◆ **Records excerpted from a collection**
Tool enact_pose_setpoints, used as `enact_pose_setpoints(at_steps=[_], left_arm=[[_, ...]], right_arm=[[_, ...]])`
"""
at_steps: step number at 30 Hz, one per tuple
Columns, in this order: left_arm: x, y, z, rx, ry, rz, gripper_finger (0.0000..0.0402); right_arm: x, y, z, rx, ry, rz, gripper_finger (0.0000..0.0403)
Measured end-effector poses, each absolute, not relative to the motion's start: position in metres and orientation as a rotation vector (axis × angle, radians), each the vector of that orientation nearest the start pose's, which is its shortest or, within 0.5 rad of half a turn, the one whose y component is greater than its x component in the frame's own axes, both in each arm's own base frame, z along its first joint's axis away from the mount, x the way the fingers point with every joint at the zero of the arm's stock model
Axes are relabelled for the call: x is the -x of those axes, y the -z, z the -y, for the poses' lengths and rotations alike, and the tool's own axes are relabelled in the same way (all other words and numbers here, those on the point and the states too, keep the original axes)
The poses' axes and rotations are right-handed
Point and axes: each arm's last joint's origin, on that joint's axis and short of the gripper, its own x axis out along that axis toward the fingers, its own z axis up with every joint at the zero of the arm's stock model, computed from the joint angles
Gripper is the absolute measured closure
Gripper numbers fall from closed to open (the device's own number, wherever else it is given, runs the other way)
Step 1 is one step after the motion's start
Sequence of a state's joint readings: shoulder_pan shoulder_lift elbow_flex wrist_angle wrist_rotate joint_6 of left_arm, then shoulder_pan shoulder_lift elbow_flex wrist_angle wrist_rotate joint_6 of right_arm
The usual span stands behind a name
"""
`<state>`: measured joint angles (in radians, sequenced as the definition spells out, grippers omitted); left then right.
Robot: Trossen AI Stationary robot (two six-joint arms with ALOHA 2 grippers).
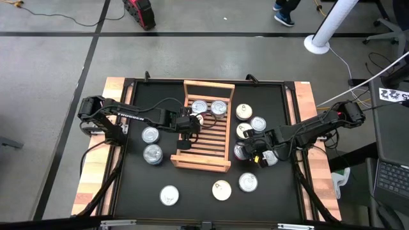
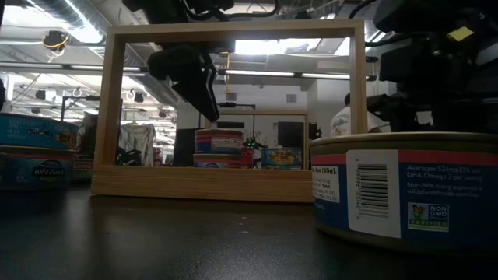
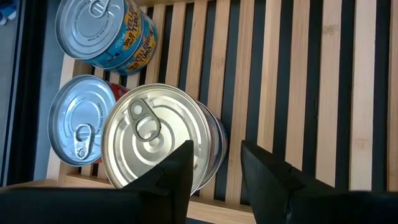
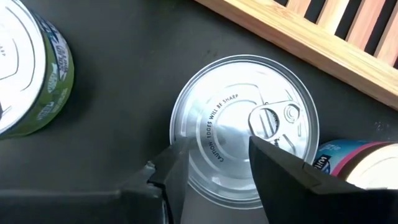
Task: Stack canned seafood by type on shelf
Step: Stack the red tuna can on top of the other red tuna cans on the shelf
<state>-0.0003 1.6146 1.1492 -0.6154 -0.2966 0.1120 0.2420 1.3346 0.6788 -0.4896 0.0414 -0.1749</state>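
Note:
The wooden slatted shelf [image 1: 203, 131] lies mid-table. At its far end stand two silver-lidded cans [image 1: 218, 107], and beside them a silver-lidded can [image 3: 155, 134] that rests on top of a red-sided one. My left gripper [image 3: 214, 174] hangs open just above this stack, one finger over the lid's rim and the other over bare slats. In the low view its fingers [image 2: 208, 101] end clear above the stack [image 2: 218, 148]. My right gripper [image 4: 217, 171] is open above a silver-lidded can [image 4: 242, 130] standing on the black table by the shelf's right rail [image 4: 323, 43].
Loose cans stand on the black table: two left of the shelf [image 1: 151, 144], three near the front edge [image 1: 221, 190], and several to the right [image 1: 250, 121]. A green-labelled can [image 4: 31, 68] and a blue-labelled can [image 4: 354, 162] flank the one under my right gripper.

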Motion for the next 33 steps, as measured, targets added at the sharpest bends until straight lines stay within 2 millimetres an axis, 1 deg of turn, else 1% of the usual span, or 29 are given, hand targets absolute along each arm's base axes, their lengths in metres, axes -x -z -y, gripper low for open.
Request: enact_pose_setpoints(at_steps=[5, 10, 13, 18, 25, 28, 33], left_arm=[[-0.322, -0.227, -0.008, -0.261, -0.207, -1.088, 0.0274], [-0.322, -0.227, -0.008, -0.260, -0.207, -1.088, 0.0274], [-0.322, -0.227, -0.008, -0.252, -0.212, -1.086, 0.0274], [-0.322, -0.227, -0.008, -0.248, -0.214, -1.086, 0.0274], [-0.322, -0.227, -0.008, -0.247, -0.215, -1.086, 0.0274], [-0.322, -0.227, -0.008, -0.247, -0.214, -1.086, 0.0274], [-0.322, -0.227, -0.008, -0.247, -0.215, -1.085, 0.0274]], right_arm=[[-0.224, -0.172, -0.054, 0.328, -0.285, -1.115, 0.0237], [-0.233, -0.187, -0.056, 0.323, -0.282, -1.063, 0.0237], [-0.235, -0.190, -0.057, 0.310, -0.301, -1.051, 0.0237], [-0.231, -0.189, -0.059, 0.265, -0.372, -1.089, 0.0237], [-0.225, -0.185, -0.058, 0.238, -0.369, -1.172, 0.0237], [-0.226, -0.182, -0.060, 0.244, -0.374, -1.179, 0.0237], [-0.227, -0.173, -0.069, 0.314, -0.375, -1.218, 0.0237]])
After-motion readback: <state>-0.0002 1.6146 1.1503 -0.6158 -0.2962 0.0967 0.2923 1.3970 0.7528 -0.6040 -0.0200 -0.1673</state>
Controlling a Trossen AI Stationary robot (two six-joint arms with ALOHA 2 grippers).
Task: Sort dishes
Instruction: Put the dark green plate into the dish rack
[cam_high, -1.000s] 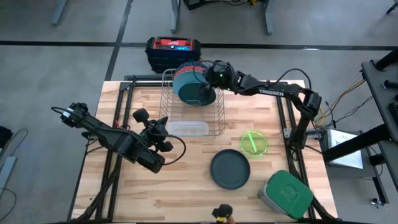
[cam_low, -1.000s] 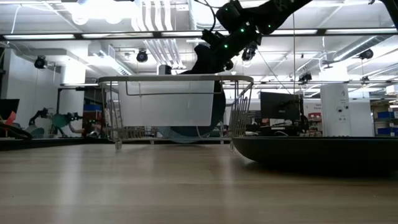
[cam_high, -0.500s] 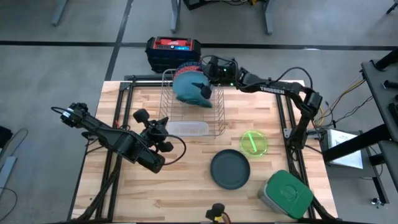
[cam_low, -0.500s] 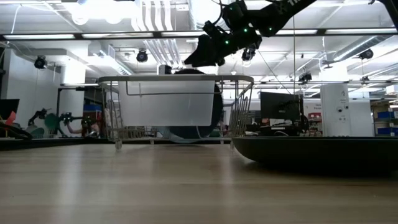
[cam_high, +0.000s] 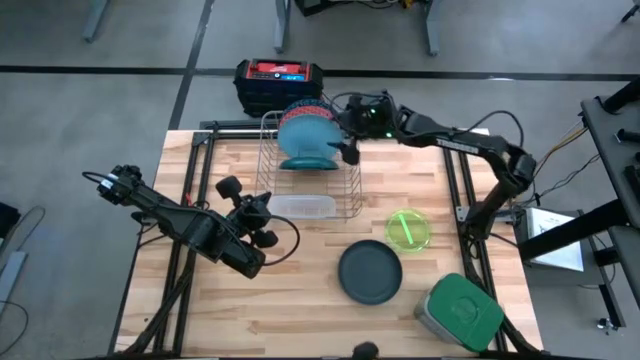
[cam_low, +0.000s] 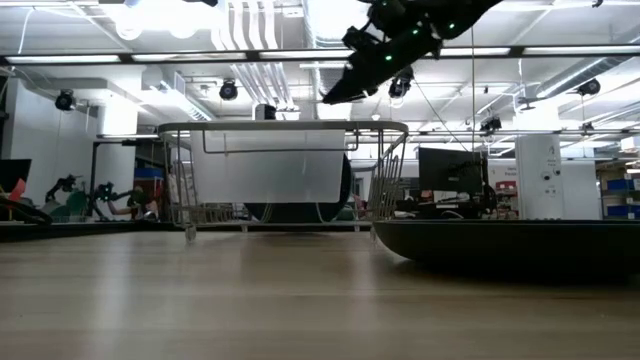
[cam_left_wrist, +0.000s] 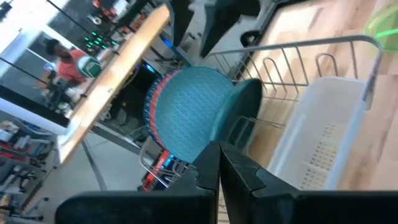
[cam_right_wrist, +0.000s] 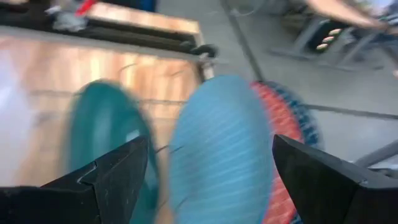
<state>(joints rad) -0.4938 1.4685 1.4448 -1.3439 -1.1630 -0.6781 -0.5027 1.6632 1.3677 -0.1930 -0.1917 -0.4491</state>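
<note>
wooden table (cam_high: 300, 300) holds upright light blue plate (cam_high: 303, 138) in wire rack (cam_high: 350, 195); right tool (cam_high: 349, 140) spread.

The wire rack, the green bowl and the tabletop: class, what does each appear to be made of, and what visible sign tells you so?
Wire rack: probably metal, thin silvery rods you can see through.
Green bowl: likely translucent plastic, neon green with the wood showing faintly through it.
Tabletop: wood, pale glued strips with visible grain, smooth finish.
</note>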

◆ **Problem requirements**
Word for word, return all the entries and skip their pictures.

◆ **Response to the exercise**
Tool enact_pose_setpoints, used as `enact_pose_setpoints(at_steps=[_], left_arm=[[_, ...]], right_arm=[[_, ...]])`
"""
at_steps: step number at 30 Hz, one per tuple
Columns, in this order: left_arm: x, y, z, rx, ry, rz, gripper_finger (0.0000..0.0402); right_arm: x, y, z, rx, ry, rz, gripper_finger (0.0000..0.0403)
Measured end-effector poses, each absolute, not relative to the motion's start: position in metres and orientation as a rotation vector (axis × angle, radians), each the vector of that orientation nearest the start pose's, which is its shortest or, within 0.5 rad of half a turn, the one whose y component is greater than its x component in the frame's own axes, both in each arm's own base frame, z along its first joint's axis away from the mount, x the way the fingers point with every joint at the zero of the arm's stock model
Axes are relabelled for the call: x is the -x of those axes, y the -z, z the -y, for the poses' lengths and rotations alike, and the tool's own axes are relabelled in the same way (all other words and numbers here, those on the point and the states too, keep the original axes)
The poses' axes and rotations are right-handed
Point and axes: each arm's last joint's origin, on that joint's axis and short of the gripper, its own x axis out along that axis toward the fingers, its own z axis up with every joint at the zero of the arm's stock model, computed from the joint angles
Gripper is the absolute measured closure
Gripper numbers fall from closed to open (the device's own number, wherever else it is given, runs the other way)
Step 1 is one step after the motion's start
Sequence of a state's joint readings: shoulder_pan shoulder_lift elbow_flex wrist_angle wrist_rotate joint_6 of left_arm, then shoulder_pan shoulder_lift elbow_flex wrist_angle wrist_rotate joint_6 of right_arm
The usual span stands behind a name
"""
`<state>`: measured joint angles (in radians, sequenced as the definition spells out, grippers omitted); left then right.
Robot: Trossen AI Stationary robot (two six-joint arms with ALOHA 2 grippers).
Task: Stack canned seafood by type on shelf
Step: Stack the red tuna can on top of the other red tuna cans on the shelf
<state>-0.0003 1.6146 1.1492 -0.6154 -0.2966 0.1120 0.2420 1.3346 0.6788 -0.4896 0.0414 -0.1749</state>
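Note:
The wooden slatted shelf [image 1: 203, 131] lies mid-table. At its far end stand two silver-lidded cans [image 1: 218, 107], and beside them a silver-lidded can [image 3: 155, 134] that rests on top of a red-sided one. My left gripper [image 3: 214, 174] hangs open just above this stack, one finger over the lid's rim and the other over bare slats. In the low view its fingers [image 2: 208, 101] end clear above the stack [image 2: 218, 148]. My right gripper [image 4: 217, 171] is open above a silver-lidded can [image 4: 242, 130] standing on the black table by the shelf's right rail [image 4: 323, 43].
Loose cans stand on the black table: two left of the shelf [image 1: 151, 144], three near the front edge [image 1: 221, 190], and several to the right [image 1: 250, 121]. A green-labelled can [image 4: 31, 68] and a blue-labelled can [image 4: 354, 162] flank the one under my right gripper.
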
Motion for the next 33 steps, as measured, targets added at the sharpest bends until straight lines stay within 2 millimetres an axis, 1 deg of turn, else 1% of the usual span, or 29 are given, hand targets absolute along each arm's base axes, their lengths in metres, axes -x -z -y, gripper low for open.
Request: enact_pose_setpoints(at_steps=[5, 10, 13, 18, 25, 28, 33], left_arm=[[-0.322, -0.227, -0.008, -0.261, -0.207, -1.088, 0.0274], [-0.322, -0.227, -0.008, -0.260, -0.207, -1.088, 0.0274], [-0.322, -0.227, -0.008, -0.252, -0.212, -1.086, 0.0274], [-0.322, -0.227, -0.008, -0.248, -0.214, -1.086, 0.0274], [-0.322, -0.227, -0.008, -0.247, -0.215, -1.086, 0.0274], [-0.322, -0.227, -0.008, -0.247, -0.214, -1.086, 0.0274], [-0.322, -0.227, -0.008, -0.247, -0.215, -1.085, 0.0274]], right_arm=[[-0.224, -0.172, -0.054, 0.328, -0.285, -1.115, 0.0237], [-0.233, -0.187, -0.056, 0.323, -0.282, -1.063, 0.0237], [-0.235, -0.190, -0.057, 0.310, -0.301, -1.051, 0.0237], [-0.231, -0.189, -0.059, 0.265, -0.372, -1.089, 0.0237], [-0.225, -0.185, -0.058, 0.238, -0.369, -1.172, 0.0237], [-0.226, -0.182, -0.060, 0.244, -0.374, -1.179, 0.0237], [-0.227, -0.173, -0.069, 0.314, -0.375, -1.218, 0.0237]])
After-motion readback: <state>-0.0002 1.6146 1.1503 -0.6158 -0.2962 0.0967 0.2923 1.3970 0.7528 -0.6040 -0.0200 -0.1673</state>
Controlling a Trossen AI Stationary robot (two six-joint arms with ALOHA 2 grippers).
Task: Sort dishes
Instruction: Put the dark green plate into the dish rack
[cam_high, -1.000s] 
[cam_low, -1.000s] 
[cam_high, -0.500s] 
[cam_low, -0.500s] 
[cam_high, +0.000s] 
[cam_low, +0.000s] 
[cam_left_wrist, +0.000s] 
[cam_right_wrist, +0.000s] 
<state>(joints rad) -0.4938 1.4685 1.4448 -1.3439 -1.1630 -0.6781 -0.5027 1.6632 1.3677 -0.1930 -0.1917 -0.4491</state>
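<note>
wooden table (cam_high: 300, 300) holds upright light blue plate (cam_high: 303, 138) in wire rack (cam_high: 350, 195); right tool (cam_high: 349, 140) spread.

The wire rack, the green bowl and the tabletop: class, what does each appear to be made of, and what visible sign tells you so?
Wire rack: probably metal, thin silvery rods you can see through.
Green bowl: likely translucent plastic, neon green with the wood showing faintly through it.
Tabletop: wood, pale glued strips with visible grain, smooth finish.
</note>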

This concludes the answer to the exercise.